Information on these natural mutations has been compiled into two Syllabi. The Syllabus of Human Hemoglobin Variants (1996) describes each of more than 700 abnormal hemoglobins resulting from alterations in the a, b-, g- and d-globin chains, as well as special abnormalities, such as double mutations, hybrid chains, elongated chains, deletions, insertions, etc. The Syllabus of Thalassemia Mutations describes more than 315 determinants of thalassemia and HPFH, including alleles for b-, d-, g-, d-b- and a-thalassemia. Each entry of both Syllabi provides amino acid and/or DNA sequence alterations, hematological and clinical data, methodology for characterization, frequency and ethnic distribution of occurrence, and appropriate literature references. For the hemoglobin variants, functional properties and stability of the hemoglobin are also recorded.

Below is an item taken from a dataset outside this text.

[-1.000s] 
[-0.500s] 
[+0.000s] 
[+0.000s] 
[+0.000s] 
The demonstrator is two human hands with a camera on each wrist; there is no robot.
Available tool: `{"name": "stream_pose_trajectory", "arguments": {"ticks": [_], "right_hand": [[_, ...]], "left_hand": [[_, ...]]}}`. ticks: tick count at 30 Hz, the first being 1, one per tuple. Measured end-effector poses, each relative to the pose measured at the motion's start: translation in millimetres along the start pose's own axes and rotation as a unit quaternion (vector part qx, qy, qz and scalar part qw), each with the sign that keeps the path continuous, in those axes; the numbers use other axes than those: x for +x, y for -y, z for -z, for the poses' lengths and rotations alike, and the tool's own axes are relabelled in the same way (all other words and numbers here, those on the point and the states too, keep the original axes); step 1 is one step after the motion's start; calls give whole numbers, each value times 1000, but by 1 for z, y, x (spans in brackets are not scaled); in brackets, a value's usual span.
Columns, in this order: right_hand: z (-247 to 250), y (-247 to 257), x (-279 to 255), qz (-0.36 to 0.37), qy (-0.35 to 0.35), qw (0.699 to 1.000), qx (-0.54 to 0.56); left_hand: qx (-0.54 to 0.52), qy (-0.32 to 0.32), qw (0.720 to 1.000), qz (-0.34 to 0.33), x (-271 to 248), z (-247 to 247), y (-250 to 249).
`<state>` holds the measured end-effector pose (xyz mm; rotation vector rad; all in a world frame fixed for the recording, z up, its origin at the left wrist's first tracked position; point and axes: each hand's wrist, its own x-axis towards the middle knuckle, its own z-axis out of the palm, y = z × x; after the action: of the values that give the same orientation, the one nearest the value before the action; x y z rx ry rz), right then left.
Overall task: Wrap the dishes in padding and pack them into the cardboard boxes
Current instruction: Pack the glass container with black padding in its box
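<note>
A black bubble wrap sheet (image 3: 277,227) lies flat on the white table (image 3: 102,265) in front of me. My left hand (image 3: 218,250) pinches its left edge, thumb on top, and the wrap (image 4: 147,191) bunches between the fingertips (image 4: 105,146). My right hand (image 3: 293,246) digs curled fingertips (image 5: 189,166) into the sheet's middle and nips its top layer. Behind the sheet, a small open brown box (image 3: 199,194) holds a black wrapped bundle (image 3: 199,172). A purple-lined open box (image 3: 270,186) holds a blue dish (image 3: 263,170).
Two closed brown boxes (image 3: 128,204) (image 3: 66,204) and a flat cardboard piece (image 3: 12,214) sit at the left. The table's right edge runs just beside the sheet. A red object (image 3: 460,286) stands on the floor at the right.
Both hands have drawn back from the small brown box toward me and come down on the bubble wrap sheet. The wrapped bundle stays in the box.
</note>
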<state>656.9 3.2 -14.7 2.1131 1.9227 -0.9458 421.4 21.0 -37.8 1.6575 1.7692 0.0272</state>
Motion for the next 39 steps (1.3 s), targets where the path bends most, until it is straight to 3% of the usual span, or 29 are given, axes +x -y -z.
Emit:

Both Syllabi are available in printed form from The Sickle Cell Anemia Foundation and are accessible over the WorldWide Web via the Globin Gene Server at http://globin.cse.psu.edu (Chui et al. 1998, Blood 91: 2643; Hardison et al. 1998, Hemoglobin 22: 113; Hardison et al., 1998, Genomics 47: 429). For the electronic versions of these Syllabi, a simple query interface allows the user to find all entries containing a designated string (word or phrase), so that one can find, e.g., all variants in resulting from mutations in codon 6 of the b-globin chain, or all mutations found in Indian populations. The records on hemoglobin variants have been transformed into a more formal database called HBVARS, which can be accessed along with a network of locus-specific mutation databases (and other relevant databases) via the SRS interface at the European Bioinformatics Institute (http://srs.ebi.ac.uk/). This allows integration of the information on hemoglobin mutations into a wide range of studies of human mutations and genetics, using a rather powerful query engine.
Information about regulatory loci in the mammalian beta-globin gene clusters is now available in a database of experimental results on gene expression called dbERGE (Riemer et al. 1998, Genomics, in press). To date, the database has been focused on LCR function. Very detailed data are recorded, and some simple queries can be made via a forms-based interface. Currently, more complex queries require consultation with our database administrator, but future improvements to the programming language and the network browsers should allow them to be formulated easily and independently by users.
We continue to provide updated alignments of sequences of the mammalian b-globin gene clusters, and we plan to add alignments of the available regions of the alpha-globin gene clusters. Several tools are available for finding and viewing conserved sequences within the alignments. This work is supported by PHS grants LM05773, LM05110, DK27635, and The Sickle Cell Anemia Foundation (Augusta, GA).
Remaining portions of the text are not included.